▸ Task details
Copy out exactly the lines below that run from the one holding "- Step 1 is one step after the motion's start" to the one holding "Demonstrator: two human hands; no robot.", keeping both of those lines and no others.
|---|
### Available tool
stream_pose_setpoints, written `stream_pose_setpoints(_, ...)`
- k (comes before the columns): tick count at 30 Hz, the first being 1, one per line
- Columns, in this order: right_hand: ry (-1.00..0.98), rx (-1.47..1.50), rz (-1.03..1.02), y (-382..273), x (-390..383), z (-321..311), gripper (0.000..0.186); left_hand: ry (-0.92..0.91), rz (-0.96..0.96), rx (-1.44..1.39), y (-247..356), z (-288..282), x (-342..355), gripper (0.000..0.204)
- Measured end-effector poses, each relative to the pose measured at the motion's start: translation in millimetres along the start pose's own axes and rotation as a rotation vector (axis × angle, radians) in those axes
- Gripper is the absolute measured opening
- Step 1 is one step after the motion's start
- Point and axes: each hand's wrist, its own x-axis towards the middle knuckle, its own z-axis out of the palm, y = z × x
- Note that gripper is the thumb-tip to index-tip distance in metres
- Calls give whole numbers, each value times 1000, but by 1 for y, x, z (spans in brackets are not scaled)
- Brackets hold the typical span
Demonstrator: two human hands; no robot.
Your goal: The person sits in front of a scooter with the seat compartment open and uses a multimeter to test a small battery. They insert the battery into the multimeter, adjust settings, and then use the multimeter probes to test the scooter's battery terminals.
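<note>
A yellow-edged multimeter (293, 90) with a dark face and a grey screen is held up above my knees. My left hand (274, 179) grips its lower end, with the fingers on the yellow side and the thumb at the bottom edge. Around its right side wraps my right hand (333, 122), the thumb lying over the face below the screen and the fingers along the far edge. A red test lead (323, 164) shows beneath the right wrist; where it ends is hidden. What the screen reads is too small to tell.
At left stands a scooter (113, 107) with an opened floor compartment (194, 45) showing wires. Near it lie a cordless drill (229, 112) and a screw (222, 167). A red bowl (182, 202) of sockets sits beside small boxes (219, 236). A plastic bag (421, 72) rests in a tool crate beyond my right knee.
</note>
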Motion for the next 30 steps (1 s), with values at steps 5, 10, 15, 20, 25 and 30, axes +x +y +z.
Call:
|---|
▸ Task solution
- Step 1 is one step after the motion's start
- Point and axes: each hand's wrist, its own x-axis towards the middle knuckle, its own z-axis out of the palm, y = z × x
- Note that gripper is the thumb-tip to index-tip distance in metres
- Calls give whole numbers, each value times 1000, but by 1 for y, x, z (spans in brackets are not scaled)
- Brackets hold the typical span
Demonstrator: two human hands; no robot.

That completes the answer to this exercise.